I think this is the important thing to keep in mind. What is the real reason? Is it because he is being asked to adopt an explicit verbal message he objects to? That could be forced speech. Is it because someone is putting a demand on his creative talents that he does not feel inspired to fulfill? I don't believe either explanation is more than pretext.

Then, what would be his argument if he were asked to bake a cake, the likes of which he baked for a heterosexual couple, without words on it, and it would be used in a gay wedding? If he objected it would have to be because he did not want to do business with gay couples or he wanted to control the use of his cake and the circumstances under which it's eaten. Could people object to having their products sold for use in gay weddings, or at gay bars, or for use in the home of gay individuals who will if they're lucky maybe be having sex in the presence of their craftsmanship?

I don't see a bona fide issue here and don't think any of this is intended to protect religious practice as it were, but to coerce conformity in others.

buttslinger
01-18-2018, 10:48 PM
When Nikka announced her birthday last month and then begged for presents, I almost posted this picture, but I dig Nikka, and her avarice is part of her charm. Is it bad taste if it tastes good?
https://preview.ibb.co/iN6xMm/6.jpg (https://ibb.co/iiW8SR)

Stavros
01-19-2018, 07:46 AM
From a Dadaistic perspective, what is art is all in the presentation. If you frame it, display it in a gallery with the work of other artists and convince the viewers to regard as an object of art, then it’s an object of art. Art historians today seem agreed that Marcel Duchamp’s Fountain is a work of art. If Jack Phillips has ever had a showing of cakes in an art gallery, it would lend credit to his position. I don’t know that he has.

I’d rather the couple not take this to court, because I think it’s likely to go against them and for the wrong reasons. The precedent will likely give people more power to exempt themselves from secular laws for narrow religious reasons. This not only weakens the civil rights everyone else, I think it also further splinters and weakens the practice of religion.
My personal view of Phillips is that he’s neither an artist nor a very good Christian. From all accounts I hear, I think Jesus would have showed up at the wedding, blessed the couple and turned the water into wine.

I agree with your comments on the Christian aspect of the case, but wonder if there other options in Lakewood, I would expect there to be more than one bakery, in the small town I live in there are at least three independent bakers who do bespoke cakes as well as two well-known chains that do it.

As for the question, is a cake art?
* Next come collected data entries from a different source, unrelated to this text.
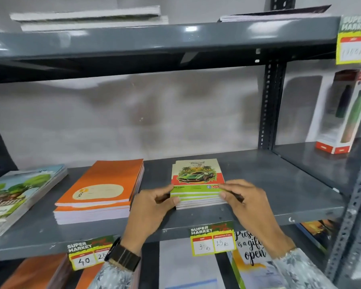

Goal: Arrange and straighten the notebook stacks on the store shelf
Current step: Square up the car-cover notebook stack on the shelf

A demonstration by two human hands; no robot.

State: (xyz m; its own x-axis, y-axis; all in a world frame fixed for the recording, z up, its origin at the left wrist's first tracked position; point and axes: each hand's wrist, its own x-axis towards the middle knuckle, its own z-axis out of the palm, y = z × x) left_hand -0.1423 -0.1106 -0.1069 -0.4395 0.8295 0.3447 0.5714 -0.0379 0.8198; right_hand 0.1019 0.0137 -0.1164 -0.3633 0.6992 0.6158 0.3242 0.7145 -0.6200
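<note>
Fingers (171, 200) of the left hand (149, 211) are curled against the near left corner of the car-cover notebook stack (197, 184), thumb lying on the top cover's left edge, and the right hand (245, 202) mirrors it, fingertips pressed to the stack's near right corner with the thumb on top: both hands are grasping that stack from its two sides. The stack sits flat on the grey metal shelf (279, 184), its top cover showing a green sports car among palms, and the books under it peek out slightly at the near edge, not quite flush. To the left of that stack, apart from it, lies the orange notebook stack (100, 190), its top book skewed against the ones below. Further left of the car stack, at the frame edge, is a tree-cover notebook stack (19, 195), also fanned unevenly. Just below the car stack, on the shelf's front lip, hangs a yellow price tag (213, 239) marked 30 and 15 Rs; a second price tag (88, 255) hangs lower left, beside the black wristwatch (123, 256) on the left wrist. Far right of the car stack, beyond the slotted upright (269, 105), stands a boxed bottle (346, 113).
</note>
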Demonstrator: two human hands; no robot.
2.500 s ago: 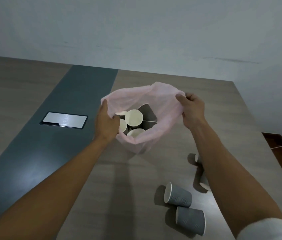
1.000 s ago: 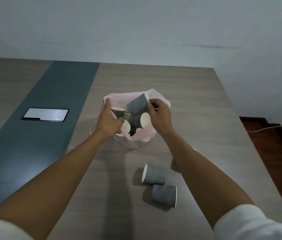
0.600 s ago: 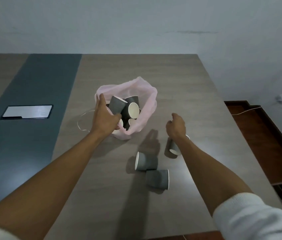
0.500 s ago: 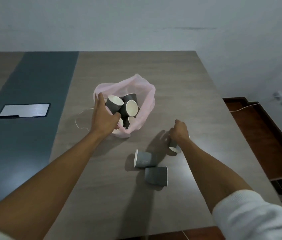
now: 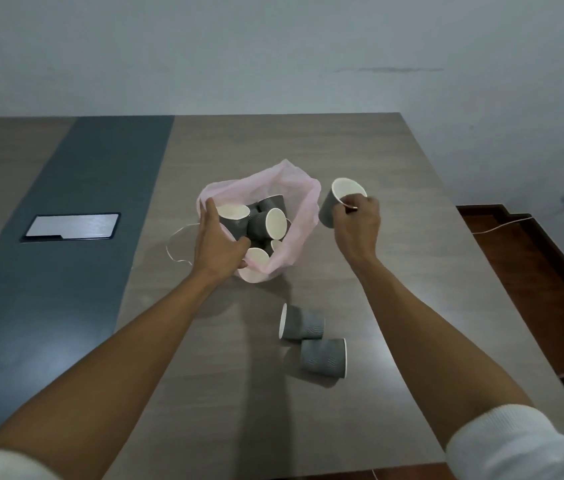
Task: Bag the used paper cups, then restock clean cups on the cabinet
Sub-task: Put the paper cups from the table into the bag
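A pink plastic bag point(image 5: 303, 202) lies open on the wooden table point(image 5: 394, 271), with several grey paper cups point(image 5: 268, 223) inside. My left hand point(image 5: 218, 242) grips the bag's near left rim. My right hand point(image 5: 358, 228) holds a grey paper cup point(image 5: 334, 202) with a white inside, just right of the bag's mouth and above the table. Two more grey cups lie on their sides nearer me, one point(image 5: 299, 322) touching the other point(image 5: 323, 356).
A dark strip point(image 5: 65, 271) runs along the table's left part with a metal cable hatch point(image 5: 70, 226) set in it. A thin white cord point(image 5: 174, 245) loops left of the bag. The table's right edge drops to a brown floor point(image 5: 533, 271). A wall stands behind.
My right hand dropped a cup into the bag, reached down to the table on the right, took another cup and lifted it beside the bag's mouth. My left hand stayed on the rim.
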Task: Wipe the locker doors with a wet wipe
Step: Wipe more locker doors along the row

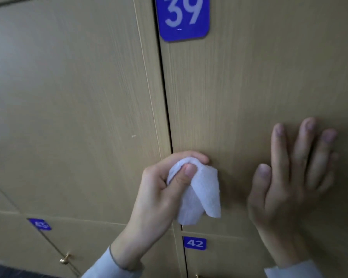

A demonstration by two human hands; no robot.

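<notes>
A person's left hand (161,189) pinches a bunched wet wipe (199,193) at the lower edge of locker door 39 (239,87) while the right hand (293,177), fingers straight and spread, steadies the panel; flattening the wipe should clean more evenly.

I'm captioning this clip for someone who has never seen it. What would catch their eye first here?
The blue plate 39 stands out at the top of the tan locker door. Lower down, the left hand pinches a crumpled white wet wipe near the door's left edge. The right hand is spread with straight fingers over the same door.
</notes>
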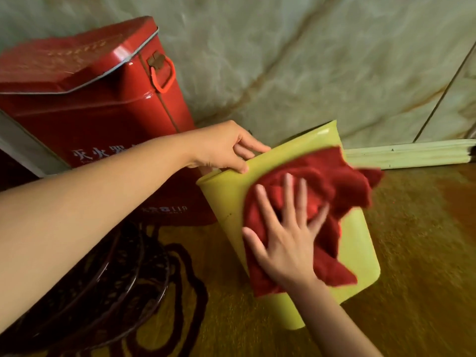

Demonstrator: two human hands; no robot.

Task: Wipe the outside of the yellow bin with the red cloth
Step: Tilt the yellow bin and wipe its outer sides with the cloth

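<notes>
Two hands share the work on the carpeted floor (412, 253), and the largest thing in view, a red metal box (90, 104) with a lid and a looped red side handle, stands just behind and to the left. Its front carries white Chinese characters, the first two reading 灭火, the rest hidden by the forearm; lower down, a mirrored-looking "119" can be made out, the small print beside it too blurred to read.

Next in size, the yellow bin (355, 243) lies tipped over, its mouth toward the box and its base toward the camera, one broad side facing up. No label or brand shows on it.

Bunched on that upper side is the red cloth (327, 181), pressed flat by the right hand (286, 243), whose fingers are spread apart over the fabric rather than closed around it. The left hand (224, 148) pinches the bin's rim, thumb and fingers clamped on the edge to steady it.

To wipe well here, the palm should probably keep even pressure and sweep in long overlapping strokes from rim to base, while the rim grip stops the light bin sliding. Turning the bin afterwards would bring the unwiped sides up; the cloth's loose corner may need gathering so it does not drag.
</notes>
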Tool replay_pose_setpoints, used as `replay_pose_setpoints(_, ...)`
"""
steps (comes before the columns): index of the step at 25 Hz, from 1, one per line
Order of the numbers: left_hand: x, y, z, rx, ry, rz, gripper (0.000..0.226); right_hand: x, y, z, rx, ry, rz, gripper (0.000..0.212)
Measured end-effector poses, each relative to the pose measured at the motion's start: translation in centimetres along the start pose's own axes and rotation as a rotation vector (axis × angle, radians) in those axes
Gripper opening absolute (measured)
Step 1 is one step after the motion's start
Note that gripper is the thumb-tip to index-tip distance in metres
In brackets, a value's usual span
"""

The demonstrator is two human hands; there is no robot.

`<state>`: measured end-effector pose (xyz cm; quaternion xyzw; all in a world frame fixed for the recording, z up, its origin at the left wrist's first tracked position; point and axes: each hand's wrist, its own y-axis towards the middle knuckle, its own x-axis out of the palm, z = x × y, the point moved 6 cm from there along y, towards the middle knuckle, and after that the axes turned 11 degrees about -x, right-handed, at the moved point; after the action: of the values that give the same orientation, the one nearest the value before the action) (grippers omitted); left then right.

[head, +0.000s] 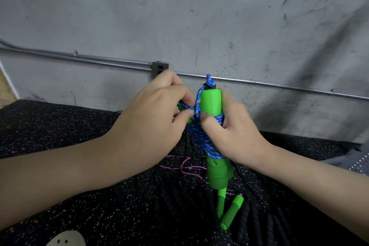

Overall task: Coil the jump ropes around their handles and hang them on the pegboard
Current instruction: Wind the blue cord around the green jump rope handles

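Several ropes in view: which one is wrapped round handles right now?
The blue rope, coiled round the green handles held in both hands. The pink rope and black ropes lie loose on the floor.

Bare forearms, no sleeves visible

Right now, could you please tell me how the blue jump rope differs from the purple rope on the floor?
The blue jump rope is thick, braided and coiled round its green handles; the purple rope is thin and lies loose.

The blue one is gripped by the right hand and pinched by the left hand; the purple one lies untouched on the speckled floor.

Neither is hung yet.
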<state>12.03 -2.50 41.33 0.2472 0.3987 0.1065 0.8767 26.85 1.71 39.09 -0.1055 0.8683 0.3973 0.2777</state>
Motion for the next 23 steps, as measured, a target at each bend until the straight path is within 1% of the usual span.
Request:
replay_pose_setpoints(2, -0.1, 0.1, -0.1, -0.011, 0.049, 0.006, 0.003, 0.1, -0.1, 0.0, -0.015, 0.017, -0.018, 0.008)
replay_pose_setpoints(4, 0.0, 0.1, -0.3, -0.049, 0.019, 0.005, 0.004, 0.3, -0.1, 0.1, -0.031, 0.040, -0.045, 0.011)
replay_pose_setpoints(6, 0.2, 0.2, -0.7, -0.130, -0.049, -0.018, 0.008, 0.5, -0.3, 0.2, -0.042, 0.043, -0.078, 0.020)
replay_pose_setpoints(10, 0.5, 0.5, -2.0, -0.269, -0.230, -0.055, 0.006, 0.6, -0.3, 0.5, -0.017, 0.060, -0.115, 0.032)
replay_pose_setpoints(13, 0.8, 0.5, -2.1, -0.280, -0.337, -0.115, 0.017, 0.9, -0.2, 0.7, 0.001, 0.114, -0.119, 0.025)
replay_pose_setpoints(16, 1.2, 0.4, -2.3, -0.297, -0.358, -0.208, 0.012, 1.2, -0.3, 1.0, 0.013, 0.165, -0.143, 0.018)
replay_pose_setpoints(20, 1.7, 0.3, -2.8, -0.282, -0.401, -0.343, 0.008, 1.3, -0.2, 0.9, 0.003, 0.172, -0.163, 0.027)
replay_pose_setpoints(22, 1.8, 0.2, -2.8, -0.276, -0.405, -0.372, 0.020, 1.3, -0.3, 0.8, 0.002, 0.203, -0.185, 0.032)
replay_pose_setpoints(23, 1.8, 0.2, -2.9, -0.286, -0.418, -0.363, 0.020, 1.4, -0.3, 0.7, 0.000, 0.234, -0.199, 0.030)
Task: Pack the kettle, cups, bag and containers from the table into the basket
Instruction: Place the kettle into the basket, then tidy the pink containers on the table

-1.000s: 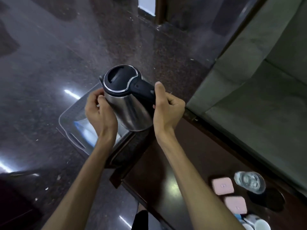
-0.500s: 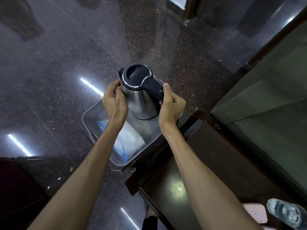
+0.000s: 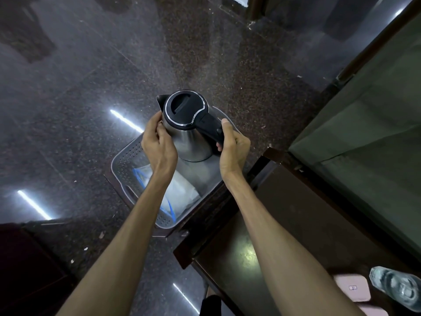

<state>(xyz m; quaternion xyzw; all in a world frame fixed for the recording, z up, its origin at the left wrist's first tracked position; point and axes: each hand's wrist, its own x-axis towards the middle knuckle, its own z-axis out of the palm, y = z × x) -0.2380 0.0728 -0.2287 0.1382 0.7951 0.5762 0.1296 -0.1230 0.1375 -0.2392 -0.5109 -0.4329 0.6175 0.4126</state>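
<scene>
A steel kettle (image 3: 191, 142) with a black lid and black handle is upright inside the far end of a grey perforated basket (image 3: 124, 161) on the floor. My left hand (image 3: 159, 147) grips the kettle's body on its left side. My right hand (image 3: 233, 151) is closed round the black handle. A white bag with blue handles (image 3: 182, 192) lies in the basket's near half. On the dark table at the lower right sit a pink container (image 3: 352, 287) and a clear glass cup (image 3: 396, 287).
The basket sits on a polished dark stone floor (image 3: 91, 87) just off the table's left end (image 3: 227, 258). A green sofa (image 3: 376, 133) runs along the right side. A second pink container's edge (image 3: 373, 312) shows at the bottom right.
Both hands have carried the kettle from above the table's corner out over the basket and lowered it into its far end. The view has swung left, hiding most table items.
</scene>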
In the first place, Duchamp was playing a practical joke on the exhibition in New York for which he produced the 'fountain', but also, as was common with Dada-ism, questioning the basic category of art. The problem is that because art is associated so obviously with presentation -be it a painting or a sculpture- there is an assumption that anything produced for this purpose has the status of art. Duchamp was well aware that he was breaking a norm about what a piece of art might be, and he wanted to emphasise how much humour there is in art, something the awfully serious New York collectors and critics did not seem to grasp, but also to turn the question around, for maybe the truth is that Fountain is not a work of art, but can be perceived as such, and that is where the racket comes in. Thus, when the American painter George Bellows complained to the collector Walter Arensberg the latter

countered by pointing out that the correct fee had been paid. "'You mean to say, if a man sent in horse manure glued to a canvas that we would have to accept it!', said Bellows. 'I'm afraid we would,' said Walter."
http://www.telegraph.co.uk/culture/art/3671180/Duchamps-Fountain-The-practical-joke-that-launched-an-artistic-revolution.html

In 1987 American conservatives wanted funding for the arts cut owing to the display of Andes Serrano's photo Piss Christ which they decided was not art, or, if it was, intended to be offensive and obscene. But perhaps the closest example we have to the nonsense that a cake is a work of art, is the work of Damien Hirst, from that notorious/famous shark to the more recent extravagant creations, because while they may artistic in design, what they end up is, in fact, furniture. There are famous styles in furniture, Chippendale, Biedermayer and so on, but it really is just furniture.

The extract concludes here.